I am not suggesting that the people who own this country care about the troops, but that we have progressed such that as a society we are not willing to send them into combat situations with complete indifference to whether they live or die.
realbtl
@Uncle Cosmo: Too many would still have to look despicable up. I’d stick with “assholes.”
Redshift
@Litlebritdifrnt: Fingers crossed for a good outcome. I had a needle biopsy a few years back, and while it has the same annoying recovery time as any surgery, it is pretty minor.
Redshift
@Soprano2: I’m okay with them allowing a vote on an amendment as long as it doesn’t pass. “We only voted against helping dying veterans because we didn’t get our pointless procedural vote, and then we fist-bumped about it” still looks pretty dickish.

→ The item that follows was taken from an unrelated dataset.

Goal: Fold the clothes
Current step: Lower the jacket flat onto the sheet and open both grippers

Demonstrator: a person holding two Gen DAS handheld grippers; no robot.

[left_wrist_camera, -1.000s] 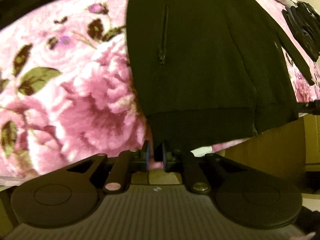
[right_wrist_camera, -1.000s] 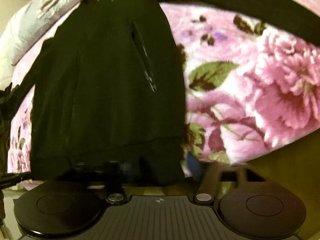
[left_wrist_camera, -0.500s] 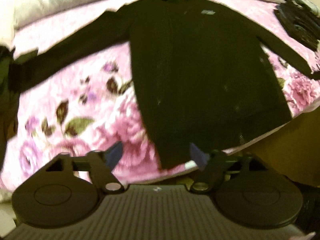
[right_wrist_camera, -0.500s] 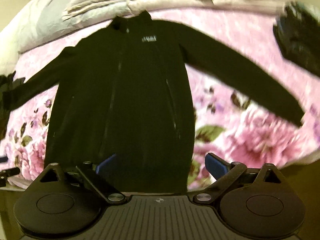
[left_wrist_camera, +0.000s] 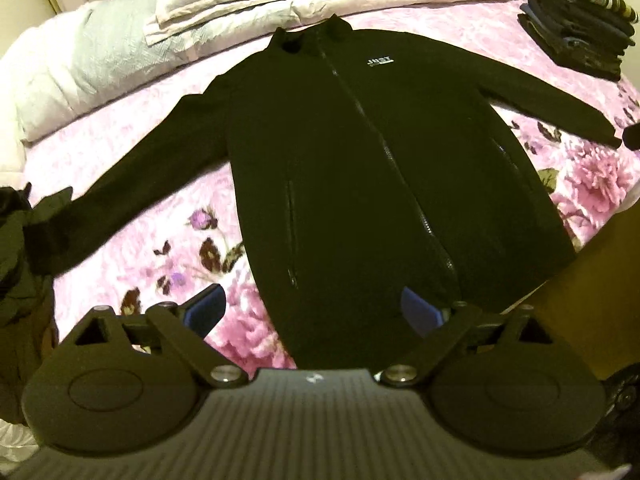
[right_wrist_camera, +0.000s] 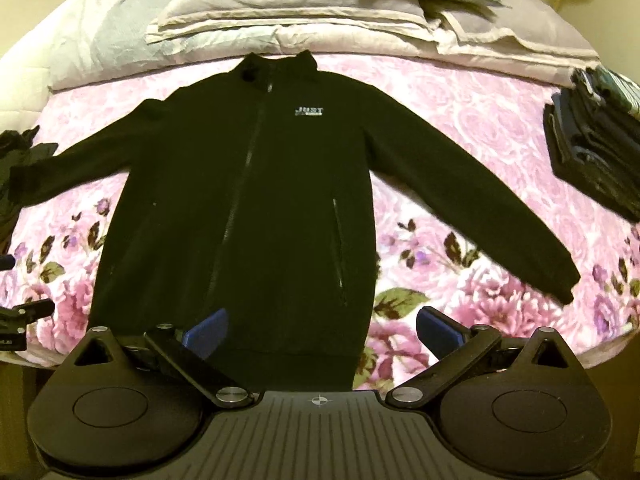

Especially since I doubt anyone but Toomey said at the time that was the reason for their no vote, and some of them accidentally told the truth that it was because they were butthurt over the Manchin deal.
Ceci n est pas mon nym
@Soprano2:
@Redshift: Being a Pennsylvanian, the prominence of Toomey’s name in this little incident makes me so happy that (a) he is retiring from the Senate and (b) it seems very likely that he is going to be replaced by Fetterman.
Chief Oshkosh
@Baud: I’ve asked Drum directly if he actually read the various versions of the bill. They are easy to read and comprehend, but I found it tricky to find the various versions and then confirm that what I was looking at was the version as labeled. The .gov website is great about providing current versions, but terrible at providing full-text of earlier versions.
PST
@Litlebritdifrnt: By coincidence, I was scheduled last week for a biopsy of a nodule in one of my lungs discovered by accident during a CT taken for other purposes. However, the interventional radiologist decided that the darn thing was too small to reliably poke a needle into, so the medical team decided to wait three months and take another CT. If it’s cancer, it will grow, and they’ll be able to hit the target more easily. If not, it won’t grow, and we can all relax. The logic is impeccable, yet I am still somehow uneasy about the strategy. Anyway, warm wishes and best of luck to you with your procedure, Litlebritdifrnt.
Mai Naem mobile
@Litlebritdifrnt: good luck with the procedure and hope the growth turns out to be a minor inconvenience.
Joe Falco
Cruz will clutch his pearls and angrily accuse the reporter of being a biased liberal mouthpiece for the Media instead of answering any question of why he and other Republicans treated veterans’ healthcare like political football. Still, it’s good if any reporter can get their reaction to the question on the record.
JustRuss
Have you met our media?
Chief Oshkosh
@Immanentize: Sure would be nice if the Democrats provided that simple line in every press conference about this issue. It took me an hour to figure out from the source materials. It is SO fucking simple, but even Tester was mealy-mouthed about this. Instead of just saying that a small textual change was made, show the fucking godammned text! Don’t tell me; show me!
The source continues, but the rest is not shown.